====== DATA SHOWN

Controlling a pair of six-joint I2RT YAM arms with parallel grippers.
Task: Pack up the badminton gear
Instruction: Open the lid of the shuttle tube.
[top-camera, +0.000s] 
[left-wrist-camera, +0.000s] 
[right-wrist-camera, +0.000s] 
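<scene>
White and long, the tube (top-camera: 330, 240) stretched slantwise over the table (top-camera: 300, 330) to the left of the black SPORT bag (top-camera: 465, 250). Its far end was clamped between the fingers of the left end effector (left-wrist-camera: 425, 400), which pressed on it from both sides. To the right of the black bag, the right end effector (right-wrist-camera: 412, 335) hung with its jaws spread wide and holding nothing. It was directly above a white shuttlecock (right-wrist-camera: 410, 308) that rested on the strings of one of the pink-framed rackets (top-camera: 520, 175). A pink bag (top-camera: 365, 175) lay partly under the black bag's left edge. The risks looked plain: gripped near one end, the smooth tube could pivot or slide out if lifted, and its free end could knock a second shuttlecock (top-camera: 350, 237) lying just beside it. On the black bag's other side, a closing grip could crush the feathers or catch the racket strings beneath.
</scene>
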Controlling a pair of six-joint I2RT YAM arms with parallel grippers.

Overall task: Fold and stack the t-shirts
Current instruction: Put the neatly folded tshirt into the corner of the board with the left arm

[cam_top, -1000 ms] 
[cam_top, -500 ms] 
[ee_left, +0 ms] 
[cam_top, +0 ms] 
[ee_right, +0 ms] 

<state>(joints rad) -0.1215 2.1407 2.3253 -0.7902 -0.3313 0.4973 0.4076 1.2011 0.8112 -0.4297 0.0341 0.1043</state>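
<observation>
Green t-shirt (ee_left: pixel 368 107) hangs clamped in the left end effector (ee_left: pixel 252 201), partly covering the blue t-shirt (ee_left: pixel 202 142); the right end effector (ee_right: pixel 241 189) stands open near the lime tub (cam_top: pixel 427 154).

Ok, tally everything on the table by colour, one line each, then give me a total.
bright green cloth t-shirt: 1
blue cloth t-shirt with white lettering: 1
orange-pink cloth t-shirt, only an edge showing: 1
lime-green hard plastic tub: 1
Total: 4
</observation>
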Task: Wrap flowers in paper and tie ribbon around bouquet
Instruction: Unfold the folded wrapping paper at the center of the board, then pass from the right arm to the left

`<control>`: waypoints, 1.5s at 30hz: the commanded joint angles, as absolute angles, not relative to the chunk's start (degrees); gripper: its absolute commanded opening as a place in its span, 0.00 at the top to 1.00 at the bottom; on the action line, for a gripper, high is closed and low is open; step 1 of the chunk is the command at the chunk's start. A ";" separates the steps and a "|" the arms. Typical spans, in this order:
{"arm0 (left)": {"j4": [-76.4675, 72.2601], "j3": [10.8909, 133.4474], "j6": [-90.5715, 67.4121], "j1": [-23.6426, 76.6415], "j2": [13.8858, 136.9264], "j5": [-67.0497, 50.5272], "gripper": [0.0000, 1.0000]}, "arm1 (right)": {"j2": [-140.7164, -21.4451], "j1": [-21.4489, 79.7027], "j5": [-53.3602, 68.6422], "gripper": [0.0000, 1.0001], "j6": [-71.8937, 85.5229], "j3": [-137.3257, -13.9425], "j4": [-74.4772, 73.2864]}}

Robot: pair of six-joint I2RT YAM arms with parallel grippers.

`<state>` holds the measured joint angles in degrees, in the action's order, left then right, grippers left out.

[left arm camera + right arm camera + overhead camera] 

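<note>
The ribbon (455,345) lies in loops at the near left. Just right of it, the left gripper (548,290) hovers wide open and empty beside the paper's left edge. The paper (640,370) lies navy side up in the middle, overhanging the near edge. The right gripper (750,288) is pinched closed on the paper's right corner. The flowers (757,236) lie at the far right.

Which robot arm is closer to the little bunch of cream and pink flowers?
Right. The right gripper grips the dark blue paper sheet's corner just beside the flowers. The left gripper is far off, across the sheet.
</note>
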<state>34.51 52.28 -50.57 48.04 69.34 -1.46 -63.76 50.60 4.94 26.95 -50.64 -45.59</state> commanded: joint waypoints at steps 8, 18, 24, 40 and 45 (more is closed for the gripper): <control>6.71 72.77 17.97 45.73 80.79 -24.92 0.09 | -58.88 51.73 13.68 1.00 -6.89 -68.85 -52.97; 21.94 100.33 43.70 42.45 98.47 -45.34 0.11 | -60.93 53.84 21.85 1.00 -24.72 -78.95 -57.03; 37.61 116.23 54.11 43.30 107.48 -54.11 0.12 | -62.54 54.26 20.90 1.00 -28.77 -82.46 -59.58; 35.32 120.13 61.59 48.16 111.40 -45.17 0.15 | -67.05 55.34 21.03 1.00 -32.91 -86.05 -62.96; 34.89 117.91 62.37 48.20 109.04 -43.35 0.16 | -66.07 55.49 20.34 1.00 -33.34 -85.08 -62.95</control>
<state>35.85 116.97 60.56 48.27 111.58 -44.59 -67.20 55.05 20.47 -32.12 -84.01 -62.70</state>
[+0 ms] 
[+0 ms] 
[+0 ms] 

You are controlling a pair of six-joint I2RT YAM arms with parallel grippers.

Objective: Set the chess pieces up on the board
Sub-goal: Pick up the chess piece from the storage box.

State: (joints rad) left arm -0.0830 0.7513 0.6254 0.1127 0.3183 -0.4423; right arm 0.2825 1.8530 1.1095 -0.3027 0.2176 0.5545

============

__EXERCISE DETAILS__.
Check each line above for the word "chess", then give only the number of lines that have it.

__EXERCISE ANSWER__.
2